Secondly, the tutorial addresses the full-system problem of deploying a multi-model workload under real-time constraints to heterogeneous SoCs. This section will build upon a robotics workload with perception, planning, control, and vision-language-action (VLA)-style components. We cover how to use backend choice, task fidelity, granularity, and execution frequency as control knobs, and how to assign temporal constraints and optimization targets. Additionally, we walk through how to use an ahead-of-time scheduler to build schedules that bind model operations to HW backends, and deploy these schedules to the RTOS-based runtime.
Finally, Participants will take a VLA robotic workload from PyTorch to a running, traced, schedule-driven binary that can be deployed across instruction-set simulation, software RTL simulation, FPGA-accelerated simulation with FireSim, and commercial heterogeneous silicon. The same runtime flow can be used to study accelerator integration, multicore scheduling, memory hierarchy design, hardware/software co-design, and performance analysis pre-silicon.

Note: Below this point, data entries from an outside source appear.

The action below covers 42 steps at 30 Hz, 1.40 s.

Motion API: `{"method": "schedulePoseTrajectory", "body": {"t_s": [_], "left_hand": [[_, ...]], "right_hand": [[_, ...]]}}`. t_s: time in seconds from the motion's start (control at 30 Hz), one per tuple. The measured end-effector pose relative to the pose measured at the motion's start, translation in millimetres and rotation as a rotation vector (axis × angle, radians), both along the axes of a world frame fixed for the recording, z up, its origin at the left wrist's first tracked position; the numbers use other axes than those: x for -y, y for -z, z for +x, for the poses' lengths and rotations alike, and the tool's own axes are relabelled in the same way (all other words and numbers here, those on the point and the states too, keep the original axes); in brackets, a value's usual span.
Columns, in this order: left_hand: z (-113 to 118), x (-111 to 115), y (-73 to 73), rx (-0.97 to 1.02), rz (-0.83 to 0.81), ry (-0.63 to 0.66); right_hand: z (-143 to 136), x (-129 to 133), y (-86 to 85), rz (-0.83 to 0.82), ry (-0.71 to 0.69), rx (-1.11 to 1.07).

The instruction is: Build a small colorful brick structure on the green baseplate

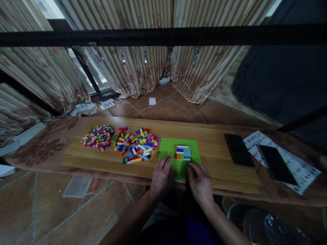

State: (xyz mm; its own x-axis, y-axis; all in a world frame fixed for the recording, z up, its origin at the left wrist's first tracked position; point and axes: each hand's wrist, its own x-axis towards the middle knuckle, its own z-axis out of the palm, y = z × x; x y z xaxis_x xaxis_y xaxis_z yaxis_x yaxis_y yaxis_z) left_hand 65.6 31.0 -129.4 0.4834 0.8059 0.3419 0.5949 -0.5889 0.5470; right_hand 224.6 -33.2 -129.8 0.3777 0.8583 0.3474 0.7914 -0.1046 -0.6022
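A green baseplate (167,146) lies on the wooden board, with a small block of white, blue, orange and green bricks (183,152) built up near its middle. My left hand (162,175) rests over the plate's lower left part, its fingers close together and pointing at the built bricks. On the lower right edge of the plate is my right hand (200,182), its fingers bent and the index fingertip near the bricks' lower right corner. Whether either hand pinches a small piece is hidden by the fingers.
Left of the plate lie loose mixed bricks (138,146) and a pile of tiny pieces (99,136). Two dark phones (238,149) and a printed sheet (301,166) are at the right. A black rail (163,37) crosses beyond the board.
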Motion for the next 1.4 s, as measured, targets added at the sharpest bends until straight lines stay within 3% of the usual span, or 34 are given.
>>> {"method": "schedulePoseTrajectory", "body": {"t_s": [0.47, 0.77, 1.2, 1.4], "left_hand": [[16.5, -10.1, -8.2, -0.193, -0.012, 0.050], [16.2, -12.8, -3.0, -0.164, -0.006, 0.048], [15.5, -12.6, 0.7, -0.119, 0.005, 0.048], [14.5, -12.5, 1.2, -0.046, 0.016, 0.018]], "right_hand": [[-9.6, -37.3, -4.5, -0.143, 0.145, 0.196], [-7.7, -37.4, -2.1, -0.060, 0.102, 0.086], [-16.3, -36.0, -12.7, -0.107, 0.160, 0.311], [-3.0, -20.8, -21.7, -0.064, 0.115, 0.119]]}}
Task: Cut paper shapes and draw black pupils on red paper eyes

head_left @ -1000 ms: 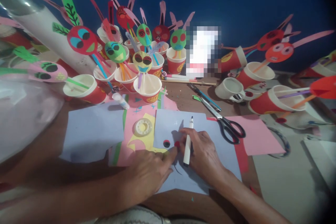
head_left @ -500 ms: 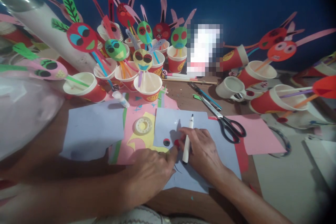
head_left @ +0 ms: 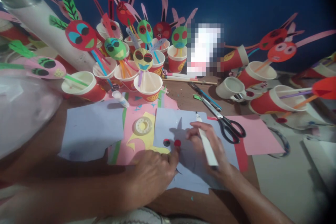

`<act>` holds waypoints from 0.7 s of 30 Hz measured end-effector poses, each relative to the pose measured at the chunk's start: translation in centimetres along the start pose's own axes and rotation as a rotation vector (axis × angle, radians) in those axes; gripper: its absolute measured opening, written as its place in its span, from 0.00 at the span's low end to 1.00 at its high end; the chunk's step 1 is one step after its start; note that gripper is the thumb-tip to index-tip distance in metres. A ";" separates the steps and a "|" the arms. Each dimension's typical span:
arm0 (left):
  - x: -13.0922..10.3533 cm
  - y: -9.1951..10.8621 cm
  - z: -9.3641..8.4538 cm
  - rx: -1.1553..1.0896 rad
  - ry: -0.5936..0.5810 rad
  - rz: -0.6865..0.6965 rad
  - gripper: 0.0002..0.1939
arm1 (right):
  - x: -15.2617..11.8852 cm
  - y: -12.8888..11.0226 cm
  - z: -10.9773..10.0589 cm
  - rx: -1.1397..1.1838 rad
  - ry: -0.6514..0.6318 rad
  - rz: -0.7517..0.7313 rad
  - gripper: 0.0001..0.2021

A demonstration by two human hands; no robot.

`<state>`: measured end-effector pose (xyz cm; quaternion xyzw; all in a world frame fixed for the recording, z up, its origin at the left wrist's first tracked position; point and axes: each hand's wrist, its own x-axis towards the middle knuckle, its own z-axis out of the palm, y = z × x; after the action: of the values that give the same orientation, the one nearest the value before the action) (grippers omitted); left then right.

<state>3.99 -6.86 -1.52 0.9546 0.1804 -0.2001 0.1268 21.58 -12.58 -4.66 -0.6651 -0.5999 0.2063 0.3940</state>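
Observation:
My right hand (head_left: 210,143) holds a white marker (head_left: 207,145), its dark tip pointing up and away, above a pale blue sheet (head_left: 194,182). My left hand (head_left: 157,168) rests low on the same sheet, the fingers bent and the index fingertip at the lower edge of a small red disc (head_left: 177,143). Whether those fingers grip anything is hidden. Just left of the red disc lies a small dark and red disc (head_left: 166,142). Thin dark marks show on the sheet beside my left hand.
Black-handled scissors (head_left: 232,129) lie right of the sheet, near a white mug (head_left: 230,88). A tape roll (head_left: 143,125) sits on yellow paper (head_left: 147,140). Paper cups (head_left: 148,87) with decorated paper faces line the back. Another blue sheet (head_left: 91,129) lies left.
My right hand has moved right and lifted away from the red disc, and the marker has tilted. The red disc is now more exposed. My left hand has barely shifted.

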 end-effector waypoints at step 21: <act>0.2 0.8 1.5 0.111 0.048 0.028 0.26 | -1.1 -0.5 -0.8 0.071 -0.044 0.104 0.03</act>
<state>4.02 -7.96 -2.79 0.9671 0.1587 -0.1853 0.0719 21.71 -13.87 -4.01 -0.6764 -0.5653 0.2621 0.3926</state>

The tutorial also shows how runtime traces can feed autotuning and agentic optimization loops that generate, validate, and iteratively optimize kernels and placement decisions based on measured hardware behavior. It concludes with a discussion of future lightweight ML runtimes for heterogeneous embedded systems, emphasizing ahead-of-time model compilation, explicit hardware topology, portable accelerator interfaces, first-class tracing, and closed-loop optimization.
Organizers: Mahesh Madhav, Kunal Kashyap (two current members of SPEC CPU committee)
In May 2026, the latest version of SPEC CPU was released (CPU 2026). As leaders of the committee that crafted this benchmark suite, we want to provide a “behind the scenes” look at the process. We will share how applications were adapted into candidate benchmarks, and how the candidates were culled to create the final benchmark suite. We will share details on why certain classes of applications were excluded, and what that means. We will include a tutorial on recurrence plots for basic-block-vectors, which are a visual aid for determining code self-similarity within a benchmark, one of the inputs for benchmark selection. We will also touch upon the new heterogeneous schedule called rolling round-robin (RRR). There are more multithreaded benchmarks than ever before, so we will share early learnings from MT analysis of the Speed benchmarks, plus other system level sensitivity analysis taken from many-core machines. If there is an opportunity we can discuss the adaptation fidelity of the SPEC CPU benchmarks, that is, how close do the benchmarks represent their original applications. We will end with how the community can continue to support and influence SPEC CPU.